You might also want to consider involving the process stakeholders. They are more likely to buy-in and support solutions that they have helped to design themselves. Leaving them out might generate resistance. Include them.
Example: If you want to reduce the recruitment cycle time and you discover that your Deputy HR Director applies batching by going through all new recruitment files only on Fridays, one solution is very obvious. However, don’t forget to “sell” this to the Deputy. She may not like to be told that she is “one of the obstacles”.
Some solutions present themselves as a result of the analysis. If the analysis shows that different ways to run the process have been used in the past of which one is clearly better, just go for that one after a careful assessment of the reasons why people depart from that way. Keep the solutioning pragmatic.

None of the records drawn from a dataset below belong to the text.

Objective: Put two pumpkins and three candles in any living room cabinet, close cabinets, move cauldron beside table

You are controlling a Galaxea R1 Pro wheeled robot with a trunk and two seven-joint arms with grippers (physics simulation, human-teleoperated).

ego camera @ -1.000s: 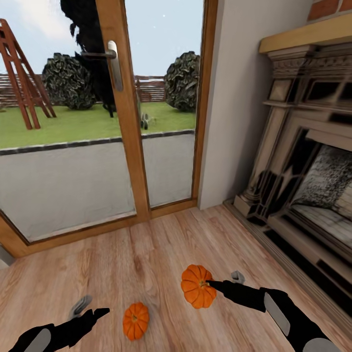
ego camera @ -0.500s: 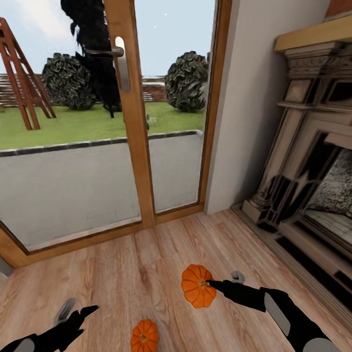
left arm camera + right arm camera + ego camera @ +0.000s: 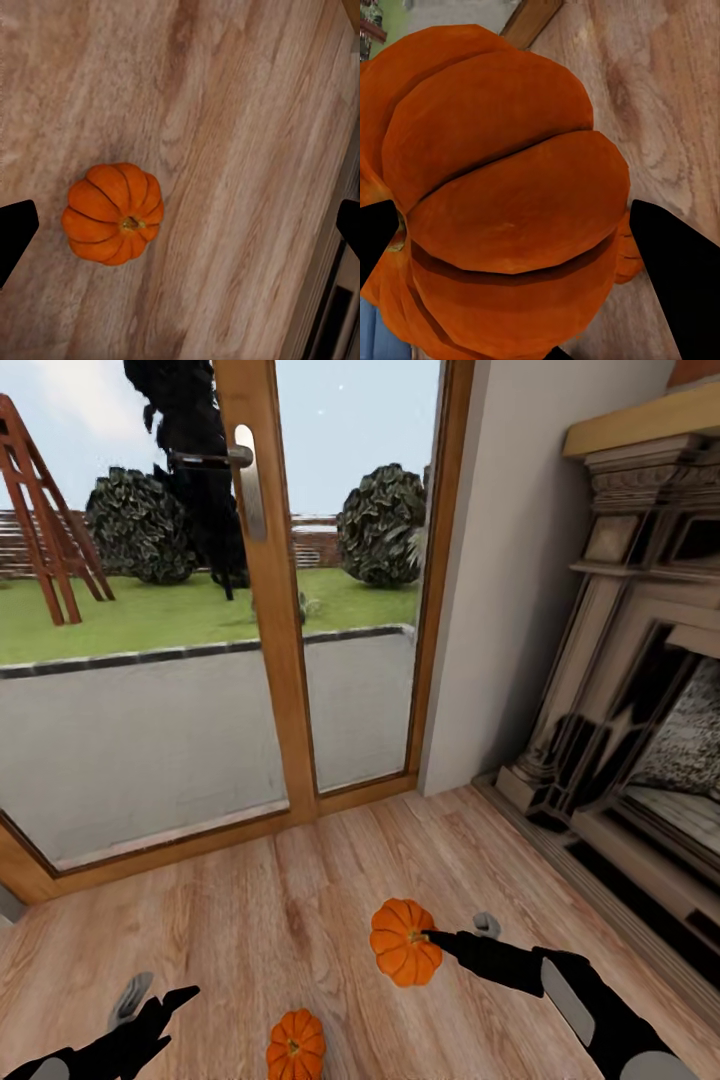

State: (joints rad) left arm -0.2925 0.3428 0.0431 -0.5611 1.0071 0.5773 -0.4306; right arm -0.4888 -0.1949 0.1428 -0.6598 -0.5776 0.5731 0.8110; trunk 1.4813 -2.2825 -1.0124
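Your right end effector (image 3: 428,937) held one pumpkin (image 3: 404,943) above the wooden floor (image 3: 300,900), its fingers closed against the pumpkin's sides; in the right wrist view that pumpkin (image 3: 502,202) sat between the two dark fingertips (image 3: 675,262). The second pumpkin (image 3: 296,1046) lay on the floor nearer your base than the held one, between your two arms and just beside the left one. Your left end effector (image 3: 155,1000) hung over the floor with its fingers spread wide and nothing between them; in the left wrist view the loose pumpkin (image 3: 112,214) rested on the boards closer to one fingertip (image 3: 15,232) than the other, stem up. Beyond the held pumpkin stood the glazed wooden door (image 3: 265,610) with its lever handle (image 3: 240,465). To the right of the held pumpkin, the ornate fireplace (image 3: 630,690) and its low hearth step (image 3: 600,880) bounded the floor, well apart from both pumpkins.
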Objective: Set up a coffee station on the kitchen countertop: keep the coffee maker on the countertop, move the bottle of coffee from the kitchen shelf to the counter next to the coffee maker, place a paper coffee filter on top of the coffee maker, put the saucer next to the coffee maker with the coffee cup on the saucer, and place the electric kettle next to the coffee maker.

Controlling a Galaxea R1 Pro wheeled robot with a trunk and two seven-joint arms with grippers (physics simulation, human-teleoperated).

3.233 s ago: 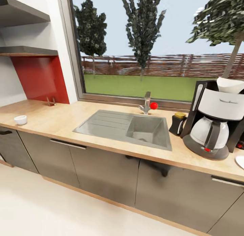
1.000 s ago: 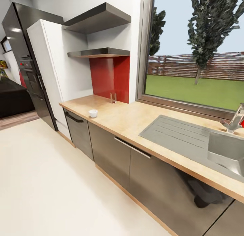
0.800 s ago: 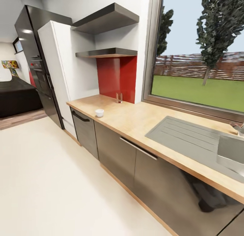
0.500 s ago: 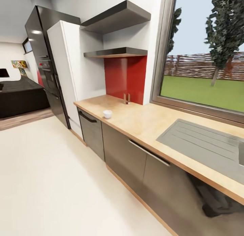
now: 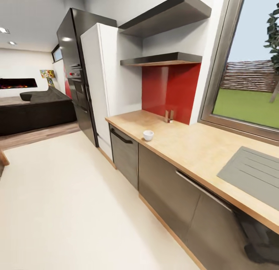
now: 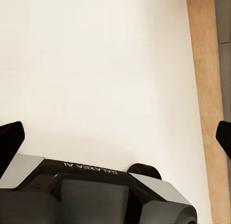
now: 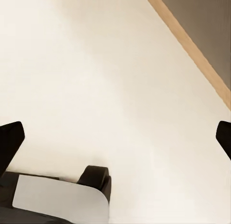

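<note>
The small white coffee cup stands alone near the front edge of the light-wood kitchen countertop, towards its left end. Two dark kitchen shelves hang above the red wall panel, and nothing shows on them from this angle. The coffee maker, bottle of coffee, paper coffee filter, saucer and electric kettle are out of view. My left gripper is open over the pale floor, its dark fingertips far apart. My right gripper is open too, with nothing between its fingers, beside the cabinet plinth.
A small shiny metal holder stands against the red panel. The grey sink drainboard is at the right. A white tall cabinet and a black fridge close the counter's left end. Wide pale floor leads to a dark sofa.
The camera has swung left, so the coffee maker, bottle and sink basin slid out at the right, and the fridge and living room came in. The cup stays put on the counter.
</note>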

Almost always, project teams will be able to improve the process. And they are able to show a significant improvement proudly using newly attained statistical knowledge. However, statistical significance does not automatically mean that the findings are relevant to the organisation.
Example: If your team is able to prove that they have reduced the turn-around-time for a government application process from average 104 days to an average of 98 days, the question to ask may be “Who cares?” They have not spent hours and hours on working on this improvement project to come up with this minor improvement – that probably even goes away after a while of Hawthorning.
In case the solution does not present itself, some powerful creativity tools come in handy. They support idea generation for innovating the way work gets done and – most importantly – help opening up the mind. These techniques almost never point out a very good solution immediately. The first phase is the phase of harvesting the low hanging fruits. Only after these non-exciting, in-the-box solutions are gathered, the better solution ideas will appear. This often happens when the team is about to give up, disappointed.
Hence, take the necessary time for this process. Coming from a business meeting having your head loaded with all the action items, joining a creativity session for half an hour before you run for the next meeting that will stretch you again is a prerequisite for failure – at least in the creativity session.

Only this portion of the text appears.